Officials hope that reduced levels of sectarian violence will give Sunni and Shiite leaders an opportunity to create a government of true national unity.
Lynch said Iraqi security forces are not close to being ready to take over for the American troops. So if the extra U.S. troops that were brought in this year are to be sent home in coming months, the insurgents — both Sunni and Shiite extremist groups — will regain control, he said.
"To me, it would be wrong to take ground from the enemy at a cost — I've lost 80 soldiers under my command, 56 of those since the fourth of April — it would be wrong to have fought and won that terrain, only to turn around and give it back," he said.

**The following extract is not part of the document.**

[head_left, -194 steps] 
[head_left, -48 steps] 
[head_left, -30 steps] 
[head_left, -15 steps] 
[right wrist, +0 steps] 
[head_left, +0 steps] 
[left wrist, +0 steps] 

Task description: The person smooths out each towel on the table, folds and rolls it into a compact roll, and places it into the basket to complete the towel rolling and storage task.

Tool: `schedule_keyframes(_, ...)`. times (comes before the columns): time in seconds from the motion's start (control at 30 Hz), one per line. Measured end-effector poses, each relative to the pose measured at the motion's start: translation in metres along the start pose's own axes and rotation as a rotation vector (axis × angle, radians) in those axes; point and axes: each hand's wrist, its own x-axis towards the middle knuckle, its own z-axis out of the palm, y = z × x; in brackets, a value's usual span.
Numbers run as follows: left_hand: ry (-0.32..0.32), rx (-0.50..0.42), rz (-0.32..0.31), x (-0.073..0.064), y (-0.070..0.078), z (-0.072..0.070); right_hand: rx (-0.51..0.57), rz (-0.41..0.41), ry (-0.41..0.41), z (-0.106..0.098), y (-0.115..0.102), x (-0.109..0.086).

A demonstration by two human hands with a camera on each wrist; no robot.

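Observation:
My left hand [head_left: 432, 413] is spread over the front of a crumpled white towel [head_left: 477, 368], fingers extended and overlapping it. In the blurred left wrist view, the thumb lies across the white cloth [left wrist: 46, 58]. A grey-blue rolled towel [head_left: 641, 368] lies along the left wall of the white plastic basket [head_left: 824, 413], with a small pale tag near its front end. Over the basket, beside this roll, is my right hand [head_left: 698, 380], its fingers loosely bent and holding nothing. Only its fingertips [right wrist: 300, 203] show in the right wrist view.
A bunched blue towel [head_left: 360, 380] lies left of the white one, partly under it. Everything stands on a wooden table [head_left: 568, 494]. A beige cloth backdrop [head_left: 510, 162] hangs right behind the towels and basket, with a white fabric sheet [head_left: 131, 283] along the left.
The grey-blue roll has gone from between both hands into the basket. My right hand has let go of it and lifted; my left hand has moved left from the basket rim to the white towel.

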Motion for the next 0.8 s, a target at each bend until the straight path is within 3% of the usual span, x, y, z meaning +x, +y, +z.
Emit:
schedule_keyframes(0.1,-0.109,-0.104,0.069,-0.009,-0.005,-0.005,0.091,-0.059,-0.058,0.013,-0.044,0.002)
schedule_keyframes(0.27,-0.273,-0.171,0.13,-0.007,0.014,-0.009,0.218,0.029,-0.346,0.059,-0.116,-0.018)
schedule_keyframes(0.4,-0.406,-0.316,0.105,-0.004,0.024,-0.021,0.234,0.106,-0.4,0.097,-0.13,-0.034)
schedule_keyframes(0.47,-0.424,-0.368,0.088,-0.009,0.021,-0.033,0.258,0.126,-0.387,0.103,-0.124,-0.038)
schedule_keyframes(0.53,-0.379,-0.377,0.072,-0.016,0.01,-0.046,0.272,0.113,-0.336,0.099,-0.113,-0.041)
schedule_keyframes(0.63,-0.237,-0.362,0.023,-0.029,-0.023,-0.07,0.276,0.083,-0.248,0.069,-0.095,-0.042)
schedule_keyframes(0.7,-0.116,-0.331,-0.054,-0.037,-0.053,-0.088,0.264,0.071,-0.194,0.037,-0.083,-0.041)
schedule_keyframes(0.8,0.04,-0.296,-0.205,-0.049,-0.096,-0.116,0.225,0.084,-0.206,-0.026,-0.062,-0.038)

Lynch said there is a substantial risk that al-Qaida in Iraq, a mostly Iraqi Sunni extremist group, will try to launch a mass-casualty attack on one of the 29 small U.S. patrol bases south of Baghdad in hopes of influencing the political debate in Washington.
"We've got him on the run," Lynch said, referring to the insurgents. "Some people say we've got him on the ropes. I don't believe that. But I believe we've got him on the run."
Lynch also said the Iraqi government needs to put about seven more Iraqi army battalions and about five more Iraqi police battalions in his area in order to provide the security now provided by U.S. forces.
Ultimately, he said, success or failure will be determined by the Iraqis themselves, and the outcome will not come quickly.
"This is Iraq. Everything takes time," he said.
____
Baldor reported from Washington. Associated Press writer Pauline Jelinek, also in Washington, contributed to this report.